» **WORK ITEM**: In full and word for word, print the data below.

» **DATA FOR THE TASK**:
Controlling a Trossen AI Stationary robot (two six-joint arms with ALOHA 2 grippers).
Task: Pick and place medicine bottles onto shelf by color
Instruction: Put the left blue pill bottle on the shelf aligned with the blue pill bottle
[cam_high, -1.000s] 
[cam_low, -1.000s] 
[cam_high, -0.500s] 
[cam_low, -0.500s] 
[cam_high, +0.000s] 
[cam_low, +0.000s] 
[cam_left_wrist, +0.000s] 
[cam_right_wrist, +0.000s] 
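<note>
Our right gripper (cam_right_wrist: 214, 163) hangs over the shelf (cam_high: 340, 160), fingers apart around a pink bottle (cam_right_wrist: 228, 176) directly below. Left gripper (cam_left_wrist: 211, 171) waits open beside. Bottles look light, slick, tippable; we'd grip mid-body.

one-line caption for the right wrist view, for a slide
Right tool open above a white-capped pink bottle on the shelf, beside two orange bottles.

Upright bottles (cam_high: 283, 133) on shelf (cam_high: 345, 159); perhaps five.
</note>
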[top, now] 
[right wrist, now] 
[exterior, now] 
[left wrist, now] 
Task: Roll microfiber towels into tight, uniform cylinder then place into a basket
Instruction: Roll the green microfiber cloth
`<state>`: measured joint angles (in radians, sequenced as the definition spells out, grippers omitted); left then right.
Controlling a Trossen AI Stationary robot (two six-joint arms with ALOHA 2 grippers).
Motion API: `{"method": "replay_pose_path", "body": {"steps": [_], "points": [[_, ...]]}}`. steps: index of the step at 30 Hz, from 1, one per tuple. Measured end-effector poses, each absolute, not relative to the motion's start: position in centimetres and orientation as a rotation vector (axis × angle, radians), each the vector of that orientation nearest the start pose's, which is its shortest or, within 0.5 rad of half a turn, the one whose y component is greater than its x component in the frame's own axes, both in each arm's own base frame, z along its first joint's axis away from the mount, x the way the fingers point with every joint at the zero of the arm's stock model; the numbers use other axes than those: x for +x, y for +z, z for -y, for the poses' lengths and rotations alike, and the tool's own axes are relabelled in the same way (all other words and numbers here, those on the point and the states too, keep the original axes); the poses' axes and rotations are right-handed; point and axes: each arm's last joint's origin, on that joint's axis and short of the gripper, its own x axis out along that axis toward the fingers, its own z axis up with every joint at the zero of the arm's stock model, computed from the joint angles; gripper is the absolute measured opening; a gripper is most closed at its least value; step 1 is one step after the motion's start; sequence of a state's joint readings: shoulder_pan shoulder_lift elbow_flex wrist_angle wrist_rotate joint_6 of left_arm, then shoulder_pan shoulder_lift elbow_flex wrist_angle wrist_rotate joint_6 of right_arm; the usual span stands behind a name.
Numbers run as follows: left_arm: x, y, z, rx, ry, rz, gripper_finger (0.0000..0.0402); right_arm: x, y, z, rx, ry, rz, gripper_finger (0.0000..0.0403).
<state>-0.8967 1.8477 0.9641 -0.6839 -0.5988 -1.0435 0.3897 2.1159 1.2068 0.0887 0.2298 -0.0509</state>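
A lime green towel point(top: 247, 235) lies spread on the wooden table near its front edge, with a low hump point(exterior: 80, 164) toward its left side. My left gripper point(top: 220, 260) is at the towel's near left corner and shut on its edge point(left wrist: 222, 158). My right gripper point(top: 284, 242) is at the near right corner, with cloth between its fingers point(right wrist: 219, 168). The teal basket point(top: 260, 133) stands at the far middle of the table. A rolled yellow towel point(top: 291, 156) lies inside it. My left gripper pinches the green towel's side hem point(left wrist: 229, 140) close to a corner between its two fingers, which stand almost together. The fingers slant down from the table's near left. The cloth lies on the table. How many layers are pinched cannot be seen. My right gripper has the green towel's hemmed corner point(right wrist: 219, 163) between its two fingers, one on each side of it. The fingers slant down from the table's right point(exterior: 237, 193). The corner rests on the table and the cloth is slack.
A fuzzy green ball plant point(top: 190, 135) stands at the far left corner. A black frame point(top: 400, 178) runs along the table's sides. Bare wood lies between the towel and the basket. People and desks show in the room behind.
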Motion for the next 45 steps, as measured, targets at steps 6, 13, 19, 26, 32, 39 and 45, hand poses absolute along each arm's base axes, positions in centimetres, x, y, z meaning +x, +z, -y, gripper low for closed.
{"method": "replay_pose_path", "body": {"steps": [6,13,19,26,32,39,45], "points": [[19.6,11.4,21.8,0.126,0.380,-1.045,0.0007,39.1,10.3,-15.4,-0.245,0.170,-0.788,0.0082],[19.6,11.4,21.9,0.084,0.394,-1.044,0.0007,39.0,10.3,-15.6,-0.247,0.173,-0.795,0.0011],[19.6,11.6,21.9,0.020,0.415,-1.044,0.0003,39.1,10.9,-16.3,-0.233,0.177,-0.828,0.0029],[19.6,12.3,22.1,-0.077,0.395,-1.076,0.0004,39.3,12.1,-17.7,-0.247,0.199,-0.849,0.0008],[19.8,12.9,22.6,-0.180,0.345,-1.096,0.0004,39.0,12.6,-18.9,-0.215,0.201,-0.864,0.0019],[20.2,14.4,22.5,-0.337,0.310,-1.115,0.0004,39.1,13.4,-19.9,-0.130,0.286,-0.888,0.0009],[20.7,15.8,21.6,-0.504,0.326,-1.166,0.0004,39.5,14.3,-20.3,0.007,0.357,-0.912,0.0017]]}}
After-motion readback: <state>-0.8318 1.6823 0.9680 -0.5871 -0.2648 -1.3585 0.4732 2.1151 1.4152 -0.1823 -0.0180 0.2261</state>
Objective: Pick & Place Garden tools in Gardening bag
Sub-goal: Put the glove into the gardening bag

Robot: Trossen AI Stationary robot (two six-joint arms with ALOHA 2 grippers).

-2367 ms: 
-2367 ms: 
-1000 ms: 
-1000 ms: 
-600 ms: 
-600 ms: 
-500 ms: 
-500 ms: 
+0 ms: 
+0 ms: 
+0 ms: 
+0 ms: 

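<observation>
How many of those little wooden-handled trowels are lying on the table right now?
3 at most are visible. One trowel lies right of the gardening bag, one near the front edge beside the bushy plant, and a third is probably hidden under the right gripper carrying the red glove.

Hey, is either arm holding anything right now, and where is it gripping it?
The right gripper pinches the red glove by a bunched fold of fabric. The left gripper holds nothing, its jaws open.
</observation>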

» **SOLUTION BELOW**:
Controlling a Trossen AI Stationary robot (two six-joint arms with ALOHA 2 grippers).
Task: Pick and place medicine bottles onto shelf by color
Instruction: Put the left blue pill bottle on the shelf aligned with the blue pill bottle
[cam_high, -1.000s] 
[cam_low, -1.000s] 
[cam_high, -0.500s] 
[cam_low, -0.500s] 
[cam_high, +0.000s] 
[cam_low, +0.000s] 
[cam_left_wrist, +0.000s] 
[cam_right_wrist, +0.000s] 
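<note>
Our right gripper (cam_right_wrist: 214, 163) hangs over the shelf (cam_high: 340, 160), fingers apart around a pink bottle (cam_right_wrist: 228, 176) directly below. Left gripper (cam_left_wrist: 211, 171) waits open beside. Bottles look light, slick, tippable; we'd grip mid-body.

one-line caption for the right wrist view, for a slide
Right tool open above a white-capped pink bottle on the shelf, beside two orange bottles.

Upright bottles (cam_high: 283, 133) on shelf (cam_high: 345, 159); perhaps five.
</note>
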[top, now] 
[right wrist, now] 
[exterior, now] 
[left wrist, now] 
Task: Roll microfiber towels into tight, uniform cylinder then place into a basket
Instruction: Roll the green microfiber cloth
`<state>`: measured joint angles (in radians, sequenced as the definition spells out, grippers omitted); left then right.
Controlling a Trossen AI Stationary robot (two six-joint arms with ALOHA 2 grippers).
Motion API: `{"method": "replay_pose_path", "body": {"steps": [_], "points": [[_, ...]]}}`. steps: index of the step at 30 Hz, from 1, one per tuple. Measured end-effector poses, each absolute, not relative to the motion's start: position in centimetres and orientation as a rotation vector (axis × angle, radians), each the vector of that orientation nearest the start pose's, which is its shortest or, within 0.5 rad of half a turn, the one whose y component is greater than its x component in the frame's own axes, both in each arm's own base frame, z along its first joint's axis away from the mount, x the way the fingers point with every joint at the zero of the arm's stock model; the numbers use other axes than those: x for +x, y for +z, z for -y, for the poses' lengths and rotations alike, and the tool's own axes are relabelled in the same way (all other words and numbers here, those on the point and the states too, keep the original axes); the poses' axes and rotations are right-handed; point and axes: each arm's last joint's origin, on that joint's axis and short of the gripper, its own x axis out along that axis toward the fingers, its own z axis up with every joint at the zero of the arm's stock model, computed from the joint angles; gripper is the absolute measured opening; a gripper is most closed at its least value; step 1 is one step after the motion's start; sequence of a state's joint readings: shoulder_pan shoulder_lift elbow_flex wrist_angle wrist_rotate joint_6 of left_arm, then shoulder_pan shoulder_lift elbow_flex wrist_angle wrist_rotate joint_6 of right_arm; the usual span stands behind a name.
Numbers run as follows: left_arm: x, y, z, rx, ry, rz, gripper_finger (0.0000..0.0402); right_arm: x, y, z, rx, ry, rz, gripper_finger (0.0000..0.0403).
<state>-0.8967 1.8477 0.9641 -0.6839 -0.5988 -1.0435 0.3897 2.1159 1.2068 0.0887 0.2298 -0.0509</state>
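A lime green towel point(top: 247, 235) lies spread on the wooden table near its front edge, with a low hump point(exterior: 80, 164) toward its left side. My left gripper point(top: 220, 260) is at the towel's near left corner and shut on its edge point(left wrist: 222, 158). My right gripper point(top: 284, 242) is at the near right corner, with cloth between its fingers point(right wrist: 219, 168). The teal basket point(top: 260, 133) stands at the far middle of the table. A rolled yellow towel point(top: 291, 156) lies inside it. My left gripper pinches the green towel's side hem point(left wrist: 229, 140) close to a corner between its two fingers, which stand almost together. The fingers slant down from the table's near left. The cloth lies on the table. How many layers are pinched cannot be seen. My right gripper has the green towel's hemmed corner point(right wrist: 219, 163) between its two fingers, one on each side of it. The fingers slant down from the table's right point(exterior: 237, 193). The corner rests on the table and the cloth is slack.
A fuzzy green ball plant point(top: 190, 135) stands at the far left corner. A black frame point(top: 400, 178) runs along the table's sides. Bare wood lies between the towel and the basket. People and desks show in the room behind.
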Motion for the next 45 steps, as measured, targets at steps 6, 13, 19, 26, 32, 39 and 45, hand poses absolute along each arm's base axes, positions in centimetres, x, y, z meaning +x, +z, -y, gripper low for closed.
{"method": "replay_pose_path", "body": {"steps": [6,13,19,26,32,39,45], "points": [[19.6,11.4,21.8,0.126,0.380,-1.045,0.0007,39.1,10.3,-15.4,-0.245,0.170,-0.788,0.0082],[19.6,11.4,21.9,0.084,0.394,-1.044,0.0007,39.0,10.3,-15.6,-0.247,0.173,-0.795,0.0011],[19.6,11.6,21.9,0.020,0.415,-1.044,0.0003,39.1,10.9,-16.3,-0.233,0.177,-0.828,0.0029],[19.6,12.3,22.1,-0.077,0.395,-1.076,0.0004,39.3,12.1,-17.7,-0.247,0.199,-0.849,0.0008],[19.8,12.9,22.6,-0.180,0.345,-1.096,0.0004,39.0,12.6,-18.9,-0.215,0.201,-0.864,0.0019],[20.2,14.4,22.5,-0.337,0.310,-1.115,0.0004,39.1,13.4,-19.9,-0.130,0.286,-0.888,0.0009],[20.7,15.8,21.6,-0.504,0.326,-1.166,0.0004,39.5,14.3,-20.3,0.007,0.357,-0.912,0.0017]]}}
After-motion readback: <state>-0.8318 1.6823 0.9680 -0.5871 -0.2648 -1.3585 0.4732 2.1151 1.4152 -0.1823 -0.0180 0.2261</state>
Objective: Pick & Place Garden tools in Gardening bag
Sub-goal: Put the glove into the gardening bag

Robot: Trossen AI Stationary robot (two six-joint arms with ALOHA 2 grippers).

-2367 ms: 
-2367 ms: 
-1000 ms: 
-1000 ms: 
-600 ms: 
-600 ms: 
-500 ms: 
-500 ms: 
+0 ms: 
+0 ms: 
+0 ms: 
+0 ms: 

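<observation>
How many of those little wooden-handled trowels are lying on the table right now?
3 at most are visible. One trowel lies right of the gardening bag, one near the front edge beside the bushy plant, and a third is probably hidden under the right gripper carrying the red glove.

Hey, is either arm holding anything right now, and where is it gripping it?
The right gripper pinches the red glove by a bunched fold of fabric. The left gripper holds nothing, its jaws open.
</observation>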

As written, the answer is complete.